For their part, the Republicans have in mind to stall any budget deal until they possibly have added leverage with control of the Senate after 2014.
With the Senate doing nothing, a newly reelected President Obama is losing the political momentum that came from his victory. The GOP is running out the clock until the president is a lame duck.
Democrats, meanwhile, are happy to promote Republicans to voters as a dysfunctional party, focused on using filibusters and delay to prevent anything from getting done. Just as the Republicans are hoping to gain control of the Senate, the Democrats hold out hope that losses by unpopular Republicans will give them control of the House as well as the Senate in 2014 — a change that would make it exponentially easier for them to enact their agenda.
But one-party control of both houses after 2014 is unlikely.
Take a look at the Senate: As of now, there are 53 Democrats and 2 independents caucusing with Democrats, and 45 Republicans.
Democrats hold 21 Senate seats that are at stake in the coming cycle while Republicans hold 14. Republicans will need to gain six seats in the Senate to gain majority control.
Larry Sabato, director of the University of Virginia’s Center for Politics, recently wrote “Republicans could run competitive challenges in 10 or more Democratic seats.” Another way to look at the map is that Democrats are trying to hold Senate seats in seven states won by Romney in 2012.

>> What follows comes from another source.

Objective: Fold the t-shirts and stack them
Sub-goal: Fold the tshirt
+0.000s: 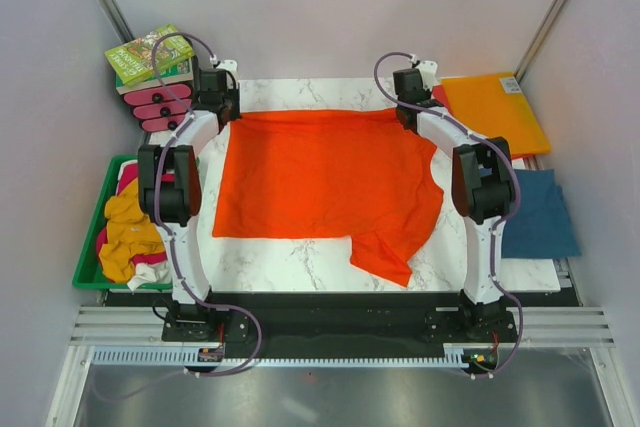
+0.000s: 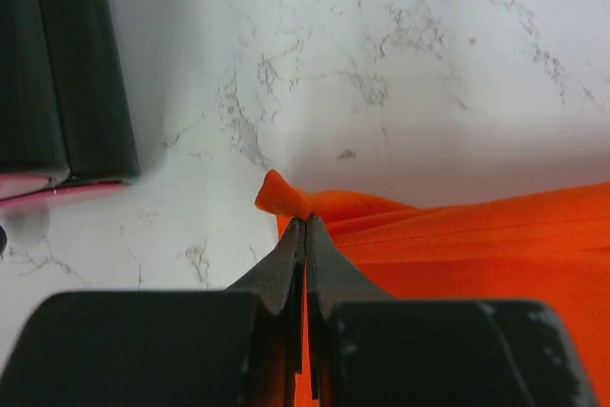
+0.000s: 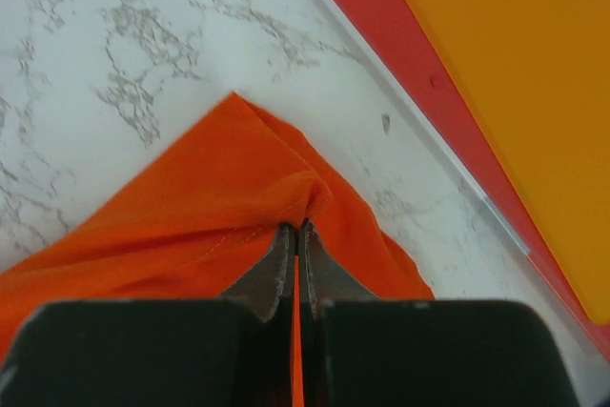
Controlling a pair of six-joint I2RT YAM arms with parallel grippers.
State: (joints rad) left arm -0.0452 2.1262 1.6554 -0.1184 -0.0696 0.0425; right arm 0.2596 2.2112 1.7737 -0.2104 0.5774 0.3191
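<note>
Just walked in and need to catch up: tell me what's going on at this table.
An orange t-shirt lies spread out on the marble table. The left gripper is shut on one of its far corners, and the right gripper is shut on the other. A blue shirt lies flat at the right side. More shirts sit crumpled in a green bin on the left.

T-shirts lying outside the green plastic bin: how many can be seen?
2. The bright orange cotton t-shirt is spread on the marble table; the teal-blue cotton t-shirt lies at the table's right edge. Others, heaped in the green bin, may hide more.
</note>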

There are several retirements at play as well. Democrats Tom Harkin, in Iowa, Jay Rockefeller in West Virginia and Carl Levin, in Michigan are retiring. Last week, Sen. Tim Johnson, a South Dakota Democrat, also announced his retirement, putting another seat at risk for Democrats.
But for the Republicans to win six Senate seats they will have to defy history. Democrats have not lost more than three incumbent seats in any of the last five cycles. And Republicans will have to overcome polls showing strong negative perceptions of their party as a group of “extreme” elected officials who are “out of touch.”
Taken in total, none of this supposedly smart political strategy makes sense. And it does not serve the country. The result is a broken Senate governed by the politics of fear.